Eine Empfehlung, die auch mehrere OZG-Praktiker teilen, ist, sich den großen Fragen, die im OZG-Zusammenhang auftreten, zu stellen. So berichtet Hamburgs CIO Jörn Riedel, man müsse das kulturelle Problem lösen, dass Dinge nicht umgesetzt würden, weil rechtlich nicht alles glasklar sei. „Wir dürfen aber nicht alle möglichen Klärungspunkte abwarten, sondern brauchen die Mentalität, Dinge trotzdem umzusetzen”, so Riedel. Auch müsse erkannt werden, dass die OZG-Umsetzung zwar Ausgaben verursache, aber auch Kosten vermeide. Dieser Zusammenhang werde oft noch nicht hergestellt.
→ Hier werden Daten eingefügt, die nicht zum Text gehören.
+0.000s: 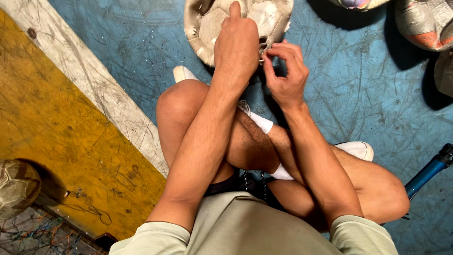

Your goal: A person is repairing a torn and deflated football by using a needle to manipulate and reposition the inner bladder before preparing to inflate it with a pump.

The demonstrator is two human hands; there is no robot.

Der Bremer Staatsrat Dr. Hagen erläutert eine weitere der großen Fragen, den man sich stellen müsse. Einige OZG-Leistungen würden von denen Bürgerinnen und Bürgern bereits sehr gut genutzt, andere weniger. Beispielsweise entfielen in Bremen beim Anwohnerparken nur 41 Prozent der Anträge auf die Online-Variante. „Es reicht also nicht, die Anträge online zu haben”, sagt Hagen. Man müsse sich angucken, welche Anträge in welchen Städten wie viel genutzt würden und daraus Schlussfolgerungen für das eigene Handeln ziehen. Um die Nutzerzahlen zu erhöhen, plädiert Dr. Baier dafür, die User Experience der Leistungen weiter zu verbessern und auch Marketing für die Angebote zu betreiben. Hagen kann sich einen anderen Weg vorstellen und verweist auf die Vorgehensweisen von Ländern, die oftmals als Vorreiter der Verwaltungsdigitalisierung gesehen werden: „Estland, Österreich und Dänemark haben hohe Nutzerzahlen nur erreicht, weil es einen Zwang zur Online-Nutzung gab.” Dieser Weg müsse auch in Deutschland in Betracht gezogen werden, was aber allen Parteien sehr schwerfalle. Die jetzigen Herausforderungen in Sachen OZG sind also klar: Es geht vor allem um die flächendeckende Verfügbarkeit und um die Erhöhung der Nutzerzahlen bei bereits verfügbaren digitalisierten Leistungen. Daneben stellt sich auch die Frage, wie es nach dem OZG weitergeht. Hier betonen viele Teilnehmenden man müsse auch die Digitalisierung des Back-Ends in den Fokus nehmen. Dies sei aus Kommunensicht der Hauptpunkt, sagt zum Beispiel Linda Köhler. Durch das OZG allein sei noch nicht viel gewonnen, wenn der digital eingereichte Antrag in der Verwaltung ausgedruckt würde und den Bürger am Ende ein Bescheid in Papierform erreiche. Auch Charlotte Wallat sieht im Fehlen von Digitalisierungsvorgaben für das Back-End die Schwäche des OZG. Es brauche möglichst schnell ein Gesetz für die Digitalisierung des Back-Ends.